What you return should be the lines from the first line of the records below through the line holding "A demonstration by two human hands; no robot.", unchanged.

■ Data extracts ■

• • • • •

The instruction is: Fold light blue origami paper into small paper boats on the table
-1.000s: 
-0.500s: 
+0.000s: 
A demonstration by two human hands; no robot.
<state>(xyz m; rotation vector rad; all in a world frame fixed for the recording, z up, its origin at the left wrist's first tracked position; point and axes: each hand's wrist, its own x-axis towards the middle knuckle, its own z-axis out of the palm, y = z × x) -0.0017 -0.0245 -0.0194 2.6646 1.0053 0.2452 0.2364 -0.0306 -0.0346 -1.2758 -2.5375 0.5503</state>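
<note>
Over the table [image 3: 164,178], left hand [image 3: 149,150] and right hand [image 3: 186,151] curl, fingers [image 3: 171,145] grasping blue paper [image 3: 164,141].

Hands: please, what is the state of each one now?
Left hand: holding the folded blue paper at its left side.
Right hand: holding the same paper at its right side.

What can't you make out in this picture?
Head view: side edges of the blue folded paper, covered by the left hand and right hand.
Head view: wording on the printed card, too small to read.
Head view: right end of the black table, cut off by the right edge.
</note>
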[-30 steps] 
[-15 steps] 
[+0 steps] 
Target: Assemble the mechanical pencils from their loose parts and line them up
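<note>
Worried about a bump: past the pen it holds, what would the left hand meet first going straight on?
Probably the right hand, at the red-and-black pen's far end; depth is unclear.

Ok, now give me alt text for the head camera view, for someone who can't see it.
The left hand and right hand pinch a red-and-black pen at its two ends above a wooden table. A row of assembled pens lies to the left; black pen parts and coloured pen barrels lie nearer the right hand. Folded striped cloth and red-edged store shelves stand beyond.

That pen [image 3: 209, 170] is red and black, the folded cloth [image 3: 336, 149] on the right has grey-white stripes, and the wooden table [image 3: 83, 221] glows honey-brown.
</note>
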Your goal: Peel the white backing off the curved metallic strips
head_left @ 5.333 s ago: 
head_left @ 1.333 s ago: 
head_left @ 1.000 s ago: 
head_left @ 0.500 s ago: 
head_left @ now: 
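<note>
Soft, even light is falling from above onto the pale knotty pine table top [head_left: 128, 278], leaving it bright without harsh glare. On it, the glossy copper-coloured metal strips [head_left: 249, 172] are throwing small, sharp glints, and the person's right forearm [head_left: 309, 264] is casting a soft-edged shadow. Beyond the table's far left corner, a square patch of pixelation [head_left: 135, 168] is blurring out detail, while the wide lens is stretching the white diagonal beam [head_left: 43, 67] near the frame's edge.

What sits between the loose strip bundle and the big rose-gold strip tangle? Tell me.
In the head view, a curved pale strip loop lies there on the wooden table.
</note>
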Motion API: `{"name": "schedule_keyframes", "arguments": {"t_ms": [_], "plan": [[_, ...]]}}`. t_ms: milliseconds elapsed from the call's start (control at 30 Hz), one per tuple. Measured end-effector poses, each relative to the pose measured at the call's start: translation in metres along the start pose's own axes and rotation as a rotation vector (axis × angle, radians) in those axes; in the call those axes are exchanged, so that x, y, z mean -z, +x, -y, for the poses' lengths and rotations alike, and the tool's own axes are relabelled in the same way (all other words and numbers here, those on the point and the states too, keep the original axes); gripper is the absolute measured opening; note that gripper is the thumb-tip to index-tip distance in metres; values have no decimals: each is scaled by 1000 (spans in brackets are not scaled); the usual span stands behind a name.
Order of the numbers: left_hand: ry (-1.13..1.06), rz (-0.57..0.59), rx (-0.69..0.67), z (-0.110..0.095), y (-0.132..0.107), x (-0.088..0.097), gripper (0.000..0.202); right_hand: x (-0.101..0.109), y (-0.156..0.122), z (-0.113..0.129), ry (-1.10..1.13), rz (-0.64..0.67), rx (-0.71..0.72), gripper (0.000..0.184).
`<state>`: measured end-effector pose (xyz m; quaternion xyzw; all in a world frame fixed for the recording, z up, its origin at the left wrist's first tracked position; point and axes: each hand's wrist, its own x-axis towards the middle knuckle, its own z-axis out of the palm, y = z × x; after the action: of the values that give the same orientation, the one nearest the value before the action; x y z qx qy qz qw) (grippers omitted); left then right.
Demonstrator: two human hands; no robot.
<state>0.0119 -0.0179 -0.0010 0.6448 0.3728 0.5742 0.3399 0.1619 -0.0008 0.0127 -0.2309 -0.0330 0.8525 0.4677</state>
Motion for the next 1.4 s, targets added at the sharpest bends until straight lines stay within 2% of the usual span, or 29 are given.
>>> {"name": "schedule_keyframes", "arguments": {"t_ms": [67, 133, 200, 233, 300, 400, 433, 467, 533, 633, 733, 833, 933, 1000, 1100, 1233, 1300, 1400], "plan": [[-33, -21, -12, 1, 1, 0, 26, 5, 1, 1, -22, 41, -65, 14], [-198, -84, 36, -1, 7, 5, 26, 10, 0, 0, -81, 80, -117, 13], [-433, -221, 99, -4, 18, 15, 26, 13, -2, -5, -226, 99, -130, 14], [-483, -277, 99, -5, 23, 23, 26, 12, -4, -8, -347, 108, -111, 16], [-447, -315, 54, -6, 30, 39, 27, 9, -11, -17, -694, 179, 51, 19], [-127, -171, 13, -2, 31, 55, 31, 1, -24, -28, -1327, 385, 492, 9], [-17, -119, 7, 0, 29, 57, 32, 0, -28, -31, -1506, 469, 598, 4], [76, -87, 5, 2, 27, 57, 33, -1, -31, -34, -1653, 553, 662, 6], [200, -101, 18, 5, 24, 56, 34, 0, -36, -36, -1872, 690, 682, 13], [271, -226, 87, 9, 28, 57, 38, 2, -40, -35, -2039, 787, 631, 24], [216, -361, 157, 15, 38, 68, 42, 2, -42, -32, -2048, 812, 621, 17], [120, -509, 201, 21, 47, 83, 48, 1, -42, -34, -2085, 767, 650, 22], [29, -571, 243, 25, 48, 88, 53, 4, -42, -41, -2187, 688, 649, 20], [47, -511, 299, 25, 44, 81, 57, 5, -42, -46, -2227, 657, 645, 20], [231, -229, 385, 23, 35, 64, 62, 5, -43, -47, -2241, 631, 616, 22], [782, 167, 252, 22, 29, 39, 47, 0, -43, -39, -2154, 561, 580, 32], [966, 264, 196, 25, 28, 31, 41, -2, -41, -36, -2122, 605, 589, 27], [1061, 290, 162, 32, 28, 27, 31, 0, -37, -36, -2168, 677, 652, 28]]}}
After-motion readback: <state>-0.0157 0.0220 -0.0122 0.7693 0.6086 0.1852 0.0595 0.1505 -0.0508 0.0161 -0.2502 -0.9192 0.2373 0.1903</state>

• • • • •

■ Written solution ■
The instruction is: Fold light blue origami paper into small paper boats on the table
-1.000s: 
-0.500s: 
+0.000s: 
A demonstration by two human hands; no robot.

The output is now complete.